Помню

В преддверии начала той страшной войны решил поделиться рассказом своего отца. В 1942 году, в возрасте 14-ти лет поставили его секретарем сельсовета таежной башкирской деревеньки. Одновременно был он бригадиром на лесоповале. Старики, женщины и такие же подростки, как он в бригаде. Механизации никакой, валили лес, вывозили на лошадях, вязали плоты, а потом сами же и сплавляли по реке. Не сделаешь норму – урежут трудодни всей бригаде. Но речь сейчас не о тяжелейшей работе, возложенной на тех, кто остался в тылу.

Время для страны страшное, голодное. Председательствовал в сельсовете юноша постарше отца на 2 года. Хлеб, всегда ржаной, привозили по норме из соседнего поселка. Не буду врать, не помню в граммах, сколько выделялось хлеба на человека, безусловно мало. В обязанности отца и председателя входило распределение по жителям деревни. Взвешивали, нарезали буханки по граммам и раздавали жителям. Говорил, что пекари из поселка никогда не ошибались и всегда хлеба приходило ровно по весу, сколько и положено по списку населения деревни.

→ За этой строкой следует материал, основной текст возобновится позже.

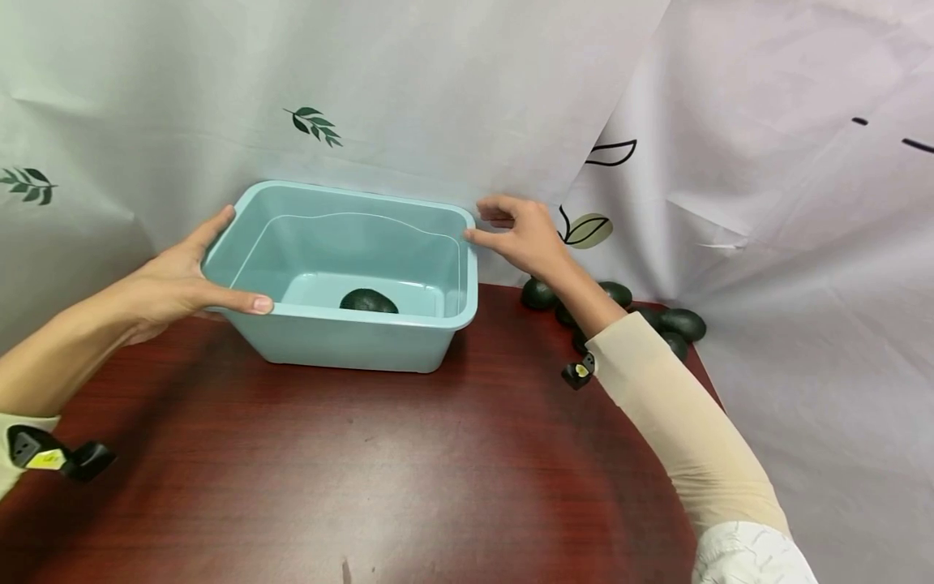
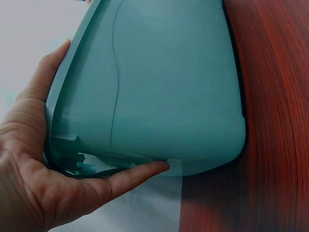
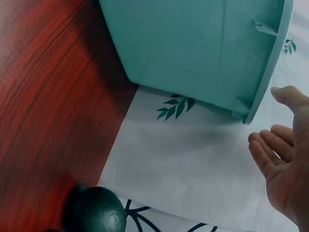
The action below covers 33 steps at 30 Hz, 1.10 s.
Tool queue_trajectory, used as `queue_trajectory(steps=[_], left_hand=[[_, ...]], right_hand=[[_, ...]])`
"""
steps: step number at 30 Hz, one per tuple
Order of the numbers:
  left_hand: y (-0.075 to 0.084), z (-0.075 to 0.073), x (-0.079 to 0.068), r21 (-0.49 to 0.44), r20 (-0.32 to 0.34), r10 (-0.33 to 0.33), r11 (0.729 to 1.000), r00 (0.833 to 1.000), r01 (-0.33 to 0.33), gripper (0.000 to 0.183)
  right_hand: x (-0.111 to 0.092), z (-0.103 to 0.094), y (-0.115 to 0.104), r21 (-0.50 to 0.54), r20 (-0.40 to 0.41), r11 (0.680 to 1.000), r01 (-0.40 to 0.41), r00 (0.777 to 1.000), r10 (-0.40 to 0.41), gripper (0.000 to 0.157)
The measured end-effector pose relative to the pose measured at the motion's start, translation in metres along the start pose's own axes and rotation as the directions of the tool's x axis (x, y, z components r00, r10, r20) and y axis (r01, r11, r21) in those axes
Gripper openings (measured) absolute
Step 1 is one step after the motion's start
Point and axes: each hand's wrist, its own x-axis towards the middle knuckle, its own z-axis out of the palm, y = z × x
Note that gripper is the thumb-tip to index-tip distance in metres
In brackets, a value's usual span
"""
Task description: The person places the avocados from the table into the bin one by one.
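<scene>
The blue tub stands left of centre in the upper half of the head view, at the far side of the dark red bench, with 1 avocado on its floor near the front wall. The left hand grasps the tub's left end: the thumb lies along the front corner of the rim and the other fingers reach up the left side. The right hand is at the tub's upper right corner with its fingers loosely bent and holding nothing. The right wrist view shows the thumb right beside the rim; whether it touches, I cannot tell.

The step in hand looks to be handling the tub by its 2 ends. To do it well, the right fingers would need to hook under the rim opposite the left hand, so that both ends bear evenly. With only the left hand firm, the tub could swing or tip, and a tilt would probably send the lone avocado rolling. Smooth, level handling suits it best. The other avocados lie at the bench's corner, right of centre, below the right forearm; the elbow and sleeve should clear them. The cloth hangs close behind the tub, so the fingers should avoid catching it.
</scene>
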Motion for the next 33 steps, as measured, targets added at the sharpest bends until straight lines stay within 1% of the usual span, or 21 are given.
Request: queue_trajectory(steps=[6, 11, 17, 21, 25, 28, 33], left_hand=[[0.0, -0.001, 0.0, 0.005, 0.0, 0.0, 1.0, 1.0, 0.0, 0.142], [-0.001, -0.001, -0.002, 0.005, 0.0, -0.004, 1.0, 1.0, 0.004, 0.142], [-0.001, -0.001, -0.002, 0.016, 0.0, -0.006, 1.0, 1.0, 0.006, 0.142], [-0.001, -0.001, -0.002, 0.022, 0.002, -0.005, 1.0, 1.0, 0.005, 0.142], [-0.001, -0.001, -0.001, 0.017, 0.003, -0.004, 1.0, 1.0, 0.004, 0.142], [-0.001, 0.0, -0.001, 0.013, 0.002, -0.006, 1.0, 1.0, 0.006, 0.142], [0.0, 0.002, -0.001, 0.01, 0.002, -0.011, 1.0, 1.0, 0.011, 0.142]], right_hand=[[-0.006, -0.004, 0.008, -0.004, -0.008, 1.0, 0.008, 1.0, -0.008, 0.05], [-0.012, -0.007, 0.014, -0.017, 0.0, 1.0, -0.008, 1.0, 0.008, 0.049], [-0.022, -0.01, 0.024, -0.025, -0.013, 1.0, -0.019, 1.0, 0.018, 0.047], [-0.03, -0.012, 0.032, -0.007, -0.011, 0.999, -0.035, 0.999, 0.035, 0.047], [-0.037, -0.015, 0.039, -0.005, -0.026, 0.999, -0.047, 0.999, 0.047, 0.047], [-0.041, -0.018, 0.043, -0.024, -0.031, 0.998, -0.05, 0.998, 0.049, 0.048], [-0.05, -0.023, 0.053, -0.041, -0.019, 0.996, -0.085, 0.996, 0.084, 0.05]])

Однажды, как обычно приехала хлебовозка, буханки разделили, раздали как положено. Но сталась одна буханка черного хлеба. Сверились со списком, всё верно – всем раздали, всё по норме. А буханка хлеба лежит на столе. Целая. Нетронутая. Ещё несколько раз прошлись по списку – никто не обделен. «Смотрим, говорит на неё и не знаем, как быть. Хлебовозка уже уехала, обратно не сдать. Да и приняли под роспись, значит… ошиблись-таки пекари! Быстро, не сговариваясь, открыли изнутри окно. Вышли через дверь, закрыли на замок, а сами тайком через окно пролезли обратно в сельсовет. Разделили тот черный хлеб пополам, залезли под стол и начали есть». «Едим, говорит, друг на друга смотрим, а у самих слезы из глаз ручьем льются – счастье небывалое, полбуханки хлеба на одного. Страшно, что кто-нибудь увидит, а остановиться не можем». Когда рассказывал, в его глазах росинкам блеснули слезы.